Content starts

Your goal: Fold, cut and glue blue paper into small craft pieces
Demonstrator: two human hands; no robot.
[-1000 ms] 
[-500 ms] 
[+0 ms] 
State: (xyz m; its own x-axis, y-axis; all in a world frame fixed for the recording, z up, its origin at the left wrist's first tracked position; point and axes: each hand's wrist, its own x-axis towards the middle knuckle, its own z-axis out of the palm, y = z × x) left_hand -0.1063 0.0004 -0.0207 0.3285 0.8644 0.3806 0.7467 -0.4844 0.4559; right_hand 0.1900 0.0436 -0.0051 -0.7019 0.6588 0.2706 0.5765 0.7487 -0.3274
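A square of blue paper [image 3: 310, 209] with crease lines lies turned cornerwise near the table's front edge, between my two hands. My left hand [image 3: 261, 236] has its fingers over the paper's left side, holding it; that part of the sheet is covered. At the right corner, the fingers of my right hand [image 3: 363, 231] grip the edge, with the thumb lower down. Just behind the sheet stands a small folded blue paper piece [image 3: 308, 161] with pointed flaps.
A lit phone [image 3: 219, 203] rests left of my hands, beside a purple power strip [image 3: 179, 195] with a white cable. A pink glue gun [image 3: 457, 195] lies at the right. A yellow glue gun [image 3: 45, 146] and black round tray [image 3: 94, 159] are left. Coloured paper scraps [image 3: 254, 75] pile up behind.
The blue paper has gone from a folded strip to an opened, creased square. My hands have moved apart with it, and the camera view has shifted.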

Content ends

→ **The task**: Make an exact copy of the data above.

→ **Solution to the problem**:
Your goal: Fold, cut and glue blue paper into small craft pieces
Demonstrator: two human hands; no robot.
[-1000 ms] 
[-500 ms] 
[+0 ms] 
State: (xyz m; its own x-axis, y-axis; all in a world frame fixed for the recording, z up, its origin at the left wrist's first tracked position; point and axes: each hand's wrist, its own x-axis towards the middle knuckle, its own z-axis out of the palm, y = z × x) left_hand -0.1063 0.0004 -0.0207 0.3285 0.8644 0.3806 0.7467 -0.4844 0.4559; right_hand 0.1900 0.0436 -0.0051 -0.7019 0.6588 0.2706 0.5765 0.7487 -0.3274
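A square of blue paper [image 3: 310, 209] with crease lines lies turned cornerwise near the table's front edge, between my two hands. My left hand [image 3: 261, 236] has its fingers over the paper's left side, holding it; that part of the sheet is covered. At the right corner, the fingers of my right hand [image 3: 363, 231] grip the edge, with the thumb lower down. Just behind the sheet stands a small folded blue paper piece [image 3: 308, 161] with pointed flaps.
A lit phone [image 3: 219, 203] rests left of my hands, beside a purple power strip [image 3: 179, 195] with a white cable. A pink glue gun [image 3: 457, 195] lies at the right. A yellow glue gun [image 3: 45, 146] and black round tray [image 3: 94, 159] are left. Coloured paper scraps [image 3: 254, 75] pile up behind.
The blue paper has gone from a folded strip to an opened, creased square. My hands have moved apart with it, and the camera view has shifted.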

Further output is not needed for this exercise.